## GOAL OF THE EXERCISE:
Output all of the data below without changing a word, and exclude the pictures.

########################################

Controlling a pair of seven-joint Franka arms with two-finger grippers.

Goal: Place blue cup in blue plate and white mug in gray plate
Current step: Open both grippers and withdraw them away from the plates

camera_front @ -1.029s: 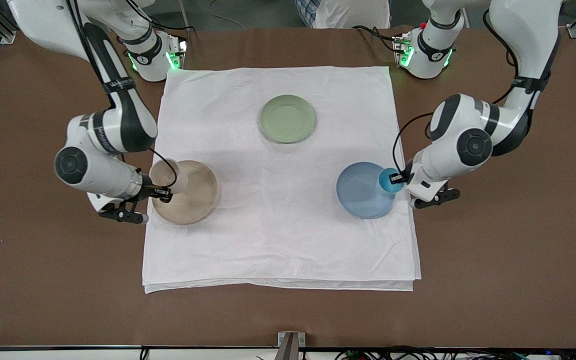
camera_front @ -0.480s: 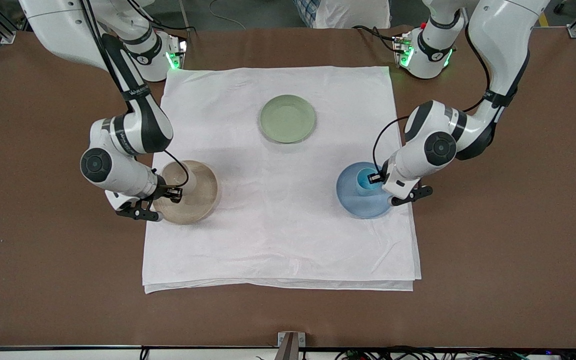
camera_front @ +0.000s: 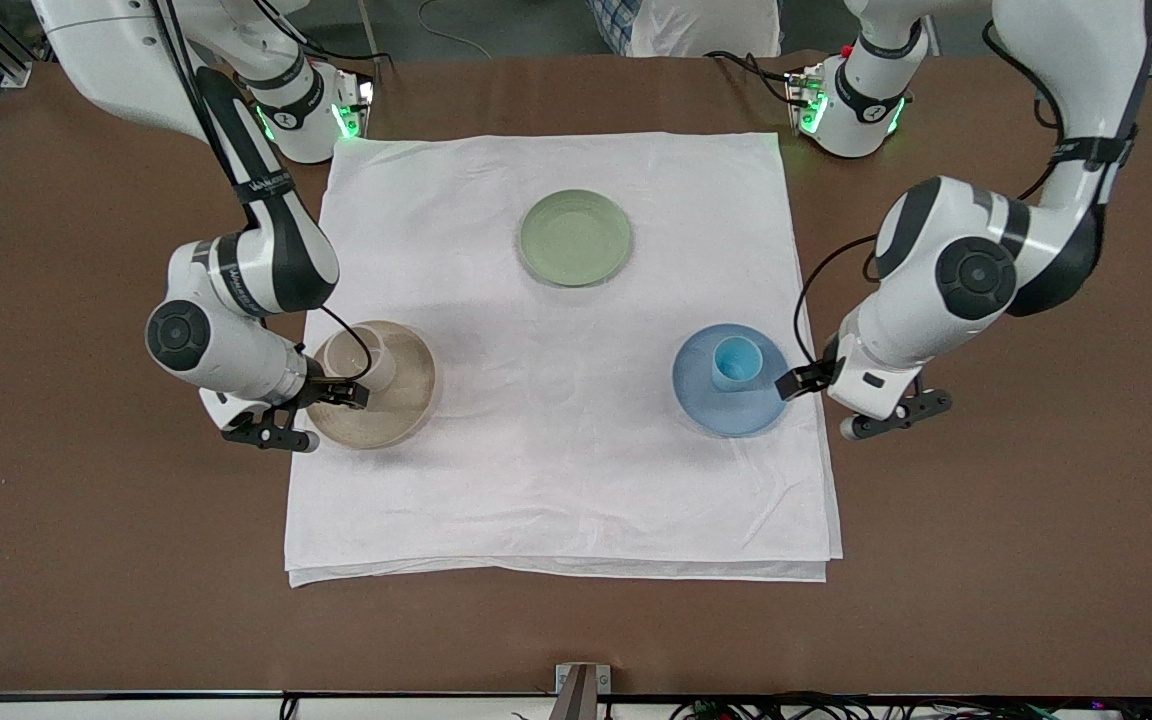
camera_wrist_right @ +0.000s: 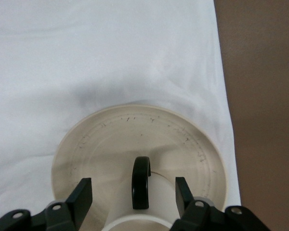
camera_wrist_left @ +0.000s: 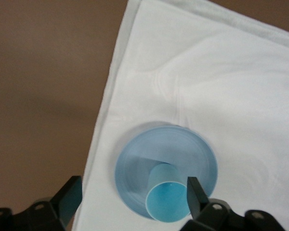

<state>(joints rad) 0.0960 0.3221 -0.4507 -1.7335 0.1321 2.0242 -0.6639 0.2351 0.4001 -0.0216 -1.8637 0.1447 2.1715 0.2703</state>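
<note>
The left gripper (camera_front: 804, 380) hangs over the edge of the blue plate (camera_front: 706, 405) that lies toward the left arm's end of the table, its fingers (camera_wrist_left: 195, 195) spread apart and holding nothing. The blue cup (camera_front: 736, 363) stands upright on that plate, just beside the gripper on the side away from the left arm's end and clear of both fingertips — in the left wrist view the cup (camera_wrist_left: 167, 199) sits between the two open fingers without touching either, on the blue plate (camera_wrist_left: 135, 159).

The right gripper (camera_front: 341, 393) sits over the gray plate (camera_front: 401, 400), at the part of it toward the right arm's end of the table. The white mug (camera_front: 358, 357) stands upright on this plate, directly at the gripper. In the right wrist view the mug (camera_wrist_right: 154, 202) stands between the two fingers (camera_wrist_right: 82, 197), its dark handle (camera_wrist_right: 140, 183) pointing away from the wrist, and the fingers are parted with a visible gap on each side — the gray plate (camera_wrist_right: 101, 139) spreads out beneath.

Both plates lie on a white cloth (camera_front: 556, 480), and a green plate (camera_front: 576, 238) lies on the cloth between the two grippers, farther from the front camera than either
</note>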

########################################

## EXERCISE OUTPUT:
Controlling a pair of seven-joint Franka arms with two-finger grippers.

Goal: Place blue cup in blue plate and white mug in gray plate
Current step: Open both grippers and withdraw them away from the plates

camera_front @ -1.029s: 
camera_front @ -0.480s: 
camera_front @ +0.000s: 
camera_wrist_right @ +0.000s: 
camera_wrist_left @ +0.000s: 

<state>(joints rad) 0.0960 0.3221 -0.4507 -1.7335 0.1321 2.0242 -0.6639 0.2351 0.4001 -0.0216 -1.8637 0.1447 2.1715 0.2703</state>
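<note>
The left gripper (camera_front: 804, 380) hangs over the edge of the blue plate (camera_front: 706, 405) that lies toward the left arm's end of the table, its fingers (camera_wrist_left: 195, 195) spread apart and holding nothing. The blue cup (camera_front: 736, 363) stands upright on that plate, just beside the gripper on the side away from the left arm's end and clear of both fingertips — in the left wrist view the cup (camera_wrist_left: 167, 199) sits between the two open fingers without touching either, on the blue plate (camera_wrist_left: 135, 159).

The right gripper (camera_front: 341, 393) sits over the gray plate (camera_front: 401, 400), at the part of it toward the right arm's end of the table. The white mug (camera_front: 358, 357) stands upright on this plate, directly at the gripper. In the right wrist view the mug (camera_wrist_right: 154, 202) stands between the two fingers (camera_wrist_right: 82, 197), its dark handle (camera_wrist_right: 140, 183) pointing away from the wrist, and the fingers are parted with a visible gap on each side — the gray plate (camera_wrist_right: 101, 139) spreads out beneath.

Both plates lie on a white cloth (camera_front: 556, 480), and a green plate (camera_front: 576, 238) lies on the cloth between the two grippers, farther from the front camera than either
</note>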

The exercise was worked through completely.